Castorp – Else

Ho ripreso una lettura interrotta per mesi, e ho portato a compimento queste pagine de “La Montagna Incantata”.

Nel mio monologo interiore che non voleva tacere durante la lettura, che si difendeva con il puerile strategemma della pronuncia a fior di labbra di ogni sillaba e parola, il monologo di Castorp (perchè di questo si tratta, nonostante avvenga per massima parte nella narrazione in terza persona del narratore che tutto narra tutto conoscendo) mi rimbalzava nella memoria al monologo di Else. Castorp in una situazione banale di ineluttabilità autoinflitta trova gli echi di un sogno di solarità mediterranea archetipica e mitologica per recuperare le forze e trarsi fuori dalla tormenta di neve in cui si stava annichilendo, Else invece  arriva a soccombere eroicamente per la banalità di una questione familiare legata a mancanza di quattrini e a convenzioni sociali stringenti da cui lei non vuol farsi stritolare, preferendo morire. Due vie che definiscono il maschile e il femminile, che possono indifferentemente attagliarsi a ogni donna o uomo, sia chiaro, ma che si stagliano come vie chiare e nette di diverse identità psicologiche.

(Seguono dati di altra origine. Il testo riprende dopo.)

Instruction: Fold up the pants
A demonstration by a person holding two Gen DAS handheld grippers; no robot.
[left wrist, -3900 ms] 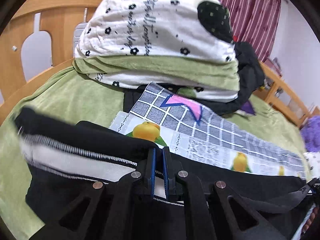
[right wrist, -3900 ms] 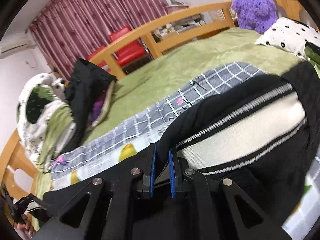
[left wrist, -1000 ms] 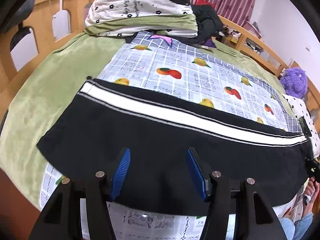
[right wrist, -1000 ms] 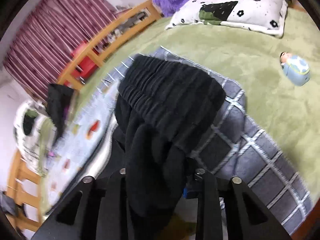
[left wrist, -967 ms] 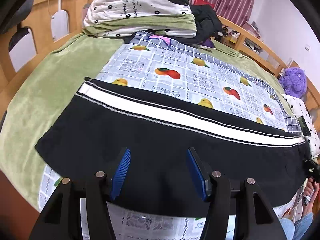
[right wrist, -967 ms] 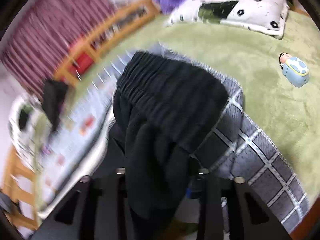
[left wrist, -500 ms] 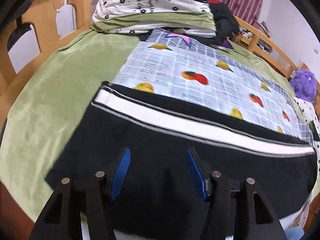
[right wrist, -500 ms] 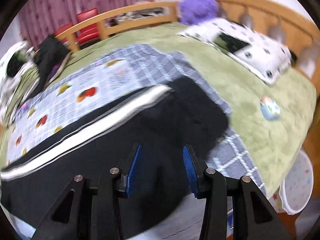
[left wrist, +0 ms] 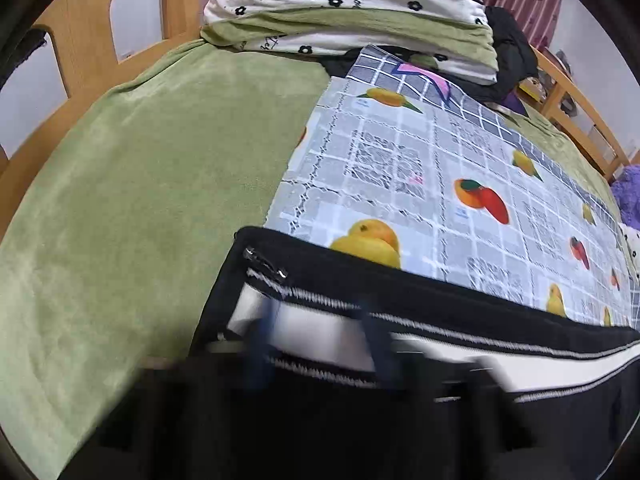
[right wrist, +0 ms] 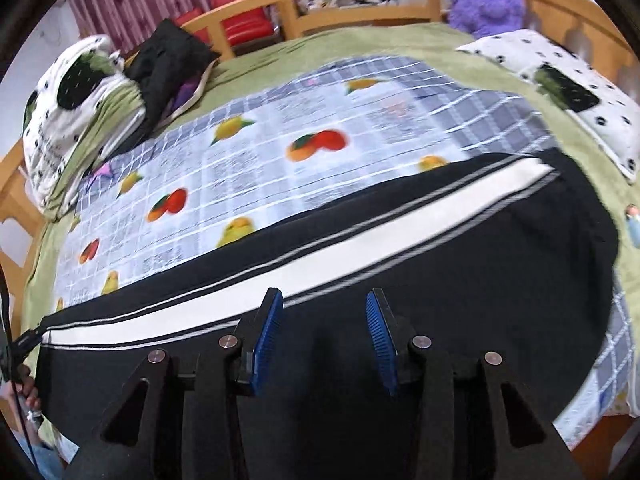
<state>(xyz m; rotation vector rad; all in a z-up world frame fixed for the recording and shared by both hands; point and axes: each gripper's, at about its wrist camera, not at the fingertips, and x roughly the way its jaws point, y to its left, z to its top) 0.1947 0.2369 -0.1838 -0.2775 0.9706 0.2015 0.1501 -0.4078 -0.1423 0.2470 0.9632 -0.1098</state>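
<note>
Black pants [left wrist: 400,292] with a white side stripe lie flat along the near edge of the fruit-print cloth [left wrist: 440,168]. In the left wrist view my left gripper [left wrist: 316,340] hovers low over the leg hem with the small metal clip. Its blue pads [left wrist: 262,332] are smeared and still apart, and the jaws are closing over the stripe. In the right wrist view the pants [right wrist: 480,280] stretch from the hem at left to the waist at right. My right gripper [right wrist: 324,340] stands open above their middle, with nothing between the pads.
Folded quilts [left wrist: 340,12] and dark clothes [right wrist: 168,60] are piled at the far end of the green blanket [left wrist: 140,200]. A flowered pillow [right wrist: 580,100], a purple plush [right wrist: 484,0] and a small toy [right wrist: 634,224] lie to the right. A person's hand [right wrist: 24,392] shows at bottom left.
The left gripper slid left and down to the leg hem, and its pads came closer together. The right gripper let go of the bunched waistband and swung over the pants' middle.
</note>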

Alla fine, Else muore, e Castorp mangia come un lupo in trattoria, ricordando solo a tratti e confusamente i suoi pensieri e il suo sogno in balia della tormenta.

La vita vive.

P.S. Potrei dire delle meraviglie stilististiche e di linguaggio, anche delle  traduzioni, e delle caratteristiche e delle differenze e affinità delle scelte narrative e letterarie in queste due mirabili creazioni, ma non m’importa di farlo.